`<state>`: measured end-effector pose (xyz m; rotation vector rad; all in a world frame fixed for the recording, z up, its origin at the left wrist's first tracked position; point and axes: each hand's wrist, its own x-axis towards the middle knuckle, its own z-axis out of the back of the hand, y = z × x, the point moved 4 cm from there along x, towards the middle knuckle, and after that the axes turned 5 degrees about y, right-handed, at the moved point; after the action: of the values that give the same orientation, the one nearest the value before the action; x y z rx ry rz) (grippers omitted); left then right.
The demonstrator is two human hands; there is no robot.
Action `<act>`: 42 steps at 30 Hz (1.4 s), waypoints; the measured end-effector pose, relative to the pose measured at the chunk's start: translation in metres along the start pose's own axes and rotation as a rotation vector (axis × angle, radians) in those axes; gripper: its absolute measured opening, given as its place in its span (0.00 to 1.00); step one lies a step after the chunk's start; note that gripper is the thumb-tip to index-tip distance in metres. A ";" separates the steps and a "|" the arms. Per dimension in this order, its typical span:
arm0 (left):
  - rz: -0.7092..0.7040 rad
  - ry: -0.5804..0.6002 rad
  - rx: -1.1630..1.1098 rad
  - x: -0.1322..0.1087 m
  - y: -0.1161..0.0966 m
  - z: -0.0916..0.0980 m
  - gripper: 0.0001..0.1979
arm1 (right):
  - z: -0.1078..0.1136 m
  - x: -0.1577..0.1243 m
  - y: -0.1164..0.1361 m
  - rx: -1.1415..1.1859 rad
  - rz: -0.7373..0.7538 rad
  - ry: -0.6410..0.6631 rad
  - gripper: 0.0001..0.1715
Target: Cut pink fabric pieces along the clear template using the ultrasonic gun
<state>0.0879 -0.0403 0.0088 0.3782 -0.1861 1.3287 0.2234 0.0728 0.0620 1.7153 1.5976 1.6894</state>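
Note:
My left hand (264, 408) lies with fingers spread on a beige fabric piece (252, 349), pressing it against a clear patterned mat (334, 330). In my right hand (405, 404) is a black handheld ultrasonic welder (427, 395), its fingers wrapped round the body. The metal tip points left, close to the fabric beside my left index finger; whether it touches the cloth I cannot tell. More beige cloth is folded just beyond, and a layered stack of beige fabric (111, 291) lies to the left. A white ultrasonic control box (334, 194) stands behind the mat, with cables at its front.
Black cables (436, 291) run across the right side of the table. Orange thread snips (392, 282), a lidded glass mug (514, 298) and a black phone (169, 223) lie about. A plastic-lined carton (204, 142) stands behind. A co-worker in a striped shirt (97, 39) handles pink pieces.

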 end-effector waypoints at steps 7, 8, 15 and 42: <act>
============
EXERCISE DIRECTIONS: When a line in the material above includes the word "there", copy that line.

WRITTEN SOLUTION:
`<state>`: measured end-effector pose (xyz m; rotation vector rad; all in a world frame fixed for the recording, z up, its origin at the left wrist's first tracked position; point and axes: each hand's wrist, its own x-axis towards the middle knuckle, its own z-axis out of the back of the hand, y = z × x, the point moved 4 cm from there along x, towards the middle knuckle, and after that the axes turned 5 degrees about y, right-handed, at the moved point; after the action: of the values that give the same orientation, the one nearest the value before the action; x y z rx ry rz) (grippers omitted); left then right.
The demonstrator is two human hands; there is no robot.

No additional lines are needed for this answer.